Casting CNC Parts In Aluminium

When it comes to machining, particularly in metal, rigidity is everything. [Tailortech] had a homebuilt CNC machine with a spindle held in place by a plastic bracket. This just wasn’t up to the job, so the decision was made to cast a replacement.

[Tailortech] decided to use the lost PLA process – a popular choice amongst the maker crowd. The spindle holder was first sketched out, then modeled in Fusion 3D 360. This was then printed in PLA slightly oversized to account for shrinkage in the casting process.

The PLA part was then used to make a plaster mold. [Tailortech] explains the process, and how to avoid common pitfalls that can lead to problems. It’s important to properly heat the mold once the plaster has set to remove moisture, but care must be taken to avoid cracking or wall calcination. It’s then necessary to slowly heat the mold to even higher temperatures to melt out the PLA prior to casting. With the mold completed, it can be filled with molten aluminium to produce the final part. When it’s cooled off, it’s then machined to final tolerances and installed on the machine.
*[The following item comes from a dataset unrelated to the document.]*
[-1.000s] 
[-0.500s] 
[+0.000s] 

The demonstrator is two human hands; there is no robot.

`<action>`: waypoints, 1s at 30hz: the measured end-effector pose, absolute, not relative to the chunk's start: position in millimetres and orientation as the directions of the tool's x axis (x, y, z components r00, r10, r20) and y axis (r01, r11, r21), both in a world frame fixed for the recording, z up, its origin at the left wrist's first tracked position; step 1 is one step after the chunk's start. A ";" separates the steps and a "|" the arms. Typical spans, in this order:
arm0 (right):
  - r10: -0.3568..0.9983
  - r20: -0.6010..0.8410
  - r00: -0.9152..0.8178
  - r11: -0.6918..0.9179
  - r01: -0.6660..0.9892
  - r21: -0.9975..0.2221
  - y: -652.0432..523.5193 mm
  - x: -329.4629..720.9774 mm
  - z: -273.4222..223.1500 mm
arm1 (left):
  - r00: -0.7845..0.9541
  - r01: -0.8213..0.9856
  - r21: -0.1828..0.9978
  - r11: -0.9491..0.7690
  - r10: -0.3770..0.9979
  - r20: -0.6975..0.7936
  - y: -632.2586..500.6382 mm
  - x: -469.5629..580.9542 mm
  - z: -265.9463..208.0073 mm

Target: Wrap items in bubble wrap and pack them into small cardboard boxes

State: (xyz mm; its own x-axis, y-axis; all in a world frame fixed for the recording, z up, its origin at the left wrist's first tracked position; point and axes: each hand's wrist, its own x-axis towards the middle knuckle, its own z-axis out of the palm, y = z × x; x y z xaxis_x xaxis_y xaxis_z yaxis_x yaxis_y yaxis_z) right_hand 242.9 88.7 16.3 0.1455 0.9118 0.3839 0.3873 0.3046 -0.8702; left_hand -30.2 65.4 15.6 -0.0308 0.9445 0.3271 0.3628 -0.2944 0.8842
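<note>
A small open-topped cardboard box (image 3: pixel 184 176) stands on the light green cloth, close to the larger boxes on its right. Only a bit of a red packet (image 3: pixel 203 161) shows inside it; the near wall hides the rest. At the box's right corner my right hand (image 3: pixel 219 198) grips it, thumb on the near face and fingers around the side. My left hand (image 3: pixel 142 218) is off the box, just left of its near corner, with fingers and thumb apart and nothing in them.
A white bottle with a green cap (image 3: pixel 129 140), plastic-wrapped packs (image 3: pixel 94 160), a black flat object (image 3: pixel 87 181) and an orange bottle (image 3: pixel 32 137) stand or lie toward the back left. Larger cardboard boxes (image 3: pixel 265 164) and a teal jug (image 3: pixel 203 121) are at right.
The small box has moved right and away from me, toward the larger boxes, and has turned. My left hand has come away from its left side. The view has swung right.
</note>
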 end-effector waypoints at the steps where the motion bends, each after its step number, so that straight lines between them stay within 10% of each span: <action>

Lost PLA casting is a versatile process, and goes to show that not everything has to be CNC machined out of billet to do the job. It’s also readily accessible to any maker with a furnace and a 3D printer. If you’ve got a casting project of your own, be sure to let us know. Video after the break.
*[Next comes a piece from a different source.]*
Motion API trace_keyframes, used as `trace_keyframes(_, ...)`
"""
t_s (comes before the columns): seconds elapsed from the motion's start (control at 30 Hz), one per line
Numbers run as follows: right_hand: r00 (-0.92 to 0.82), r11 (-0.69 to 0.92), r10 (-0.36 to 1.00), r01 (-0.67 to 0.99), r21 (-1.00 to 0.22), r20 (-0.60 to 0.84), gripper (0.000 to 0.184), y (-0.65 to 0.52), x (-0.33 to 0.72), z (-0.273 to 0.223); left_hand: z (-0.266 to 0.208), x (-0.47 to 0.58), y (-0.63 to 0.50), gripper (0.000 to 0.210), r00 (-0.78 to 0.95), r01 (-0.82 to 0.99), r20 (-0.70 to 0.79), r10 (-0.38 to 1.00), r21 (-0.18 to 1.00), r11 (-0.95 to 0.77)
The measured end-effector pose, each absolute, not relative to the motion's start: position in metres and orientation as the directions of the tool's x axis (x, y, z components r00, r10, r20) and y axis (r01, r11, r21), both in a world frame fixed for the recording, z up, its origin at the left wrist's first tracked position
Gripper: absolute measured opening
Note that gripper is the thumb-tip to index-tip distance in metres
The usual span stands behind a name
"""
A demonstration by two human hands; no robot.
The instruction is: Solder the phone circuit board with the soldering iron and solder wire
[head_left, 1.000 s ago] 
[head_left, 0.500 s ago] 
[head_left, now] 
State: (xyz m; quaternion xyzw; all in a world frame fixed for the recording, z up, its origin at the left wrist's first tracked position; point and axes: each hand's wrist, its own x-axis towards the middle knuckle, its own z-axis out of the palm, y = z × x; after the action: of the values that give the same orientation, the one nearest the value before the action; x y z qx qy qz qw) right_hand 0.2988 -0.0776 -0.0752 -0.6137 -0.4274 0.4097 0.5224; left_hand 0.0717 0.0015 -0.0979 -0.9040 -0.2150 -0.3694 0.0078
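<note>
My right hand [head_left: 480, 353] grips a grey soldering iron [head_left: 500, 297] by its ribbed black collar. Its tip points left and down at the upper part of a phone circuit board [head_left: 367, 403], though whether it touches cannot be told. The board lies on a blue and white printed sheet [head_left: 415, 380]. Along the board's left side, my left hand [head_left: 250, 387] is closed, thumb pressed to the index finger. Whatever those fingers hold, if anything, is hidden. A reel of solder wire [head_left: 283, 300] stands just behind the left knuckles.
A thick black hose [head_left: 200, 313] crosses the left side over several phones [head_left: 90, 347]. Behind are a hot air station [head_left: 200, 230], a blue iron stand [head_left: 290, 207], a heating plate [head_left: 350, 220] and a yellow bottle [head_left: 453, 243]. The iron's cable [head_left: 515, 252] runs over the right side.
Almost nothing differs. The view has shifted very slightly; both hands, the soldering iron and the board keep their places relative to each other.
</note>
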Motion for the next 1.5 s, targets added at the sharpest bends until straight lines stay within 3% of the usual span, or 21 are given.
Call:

19 thoughts on “Casting CNC Parts In Aluminium

  1. I don’t have access to CNC equipment so please excuse if silly question;
    You have modelled the part, printed it in PLA, made a mould, cast he part and then CNCed it. Why not just CNC the part from aluminium?

      1. Sure it can. I’ve cut plenty of aluminum on my ShapeOko2 with the Delrin mounts. You have to go slow but i’m sure it still would have been faster than going through this process.

  2. Even bigger “But where is the fun in that?”, you can buy these brackets for under $30,- from all the usual suspects. In terms of time and effort, why bother making one yourself?

    1. In my point of view, if you make a thing and learn something it is not a waste of time. If I not make anything when I need to make something that I cannot acquire easily or it is a not vending part, I don’tb have the skills to make these part.

  3. I’ve been doing this extensively for parts that aren’t available (old car parts) that would be ruinously expensive to have commercially milled as they’d need a 5 axis machine, or are unable to be machined because they have internal water passages.
    Some things I’ve found: people talk about hot burnout of PLA and say if you print with like 5% infill you can just pour the hot aluminum in on top and the PLA will burn off without having to melt it out.
    This absolutely does not work for me. The PLA partly burns out and then boils out through the aluminum so I get something like a little molten metal volcano blurping out hot metal. The resultant casting is terrible.
    However, having the mold crack doesn’t matter at all. I’ve had molds crack into five pieces during burnout, and I blow them out so there’s no debris inside, carefully fit them back together, and nestle the final result in deep sand, and pour in on top of it. As long as it’s a small casting, there’s not enough hydrostatic pressure to force the mold pieces apart against the surrounding sand, and I get a perfectly acceptable casting with a very thin flashing line where each crack was.
    If cracking is unacceptable, some other ways to deal with this are wrap the PLA master in chicken wire fencing before investing it, so you have steel wire holding the investment together, or spend a bit of money and get some R&R Plasticast investment. This is exactly what it was designed to handle, and it’ll handle far higher temperatures. I’ve gotten surface finishes so good they’re oil-tight against a gasket, and I only mill them flat because I like the way it looks.

    The writer doesn’t make this explicit but add in some fairly large-section vents on the topmost points of the mold form, both to let the PLA drain out and the air escape during casting, and to provide aluminum to feed the main mold as it cools and shrinks. You want the shrinkage and porosity to stay well away from the part of the mold you value.

    I make all my vents and sprues out of wax. When I use vacuum to debubble the investment, I also dip all my forms in molten wax briefly to seal them, so investment doesn’t get sucked into the PLA under vacuum.

    I’ve tried printing with wax filament. It burns out beautifully but doesn’t have the dimensional stability that PLA does during printing, so the resulting castings need a lot of machining. With my PLA castings, I’m getting tolerances within 0.5mm on complex parts.

  4. Trying to answer questions above. This method allows for minimal waste. The machining part at the end removes almost no material. I have been using this method myself lost pla casting + cnc but I also cnc parts directly from a billet in order to produce chips to later melt into my forge :)

    1. It also saves a lot of time and heavy lifting by the CNC, and if you do casting, all of the waste is reusable so it is not really waste at all. The two processes compliment each other nicely. The casting gets you close to where you need to be and the CNC machining gets you the rest of the way.

    2. I think it makes more sense for some parts than others. Sometimes you only need to machine a couple of faces to finish the part. If I were him I would have cut the bottom face and the ID at the same time to make sure the height is accurate. Of course the downside is that you would have to use those t-slot clamps instead of a vice to fixture it.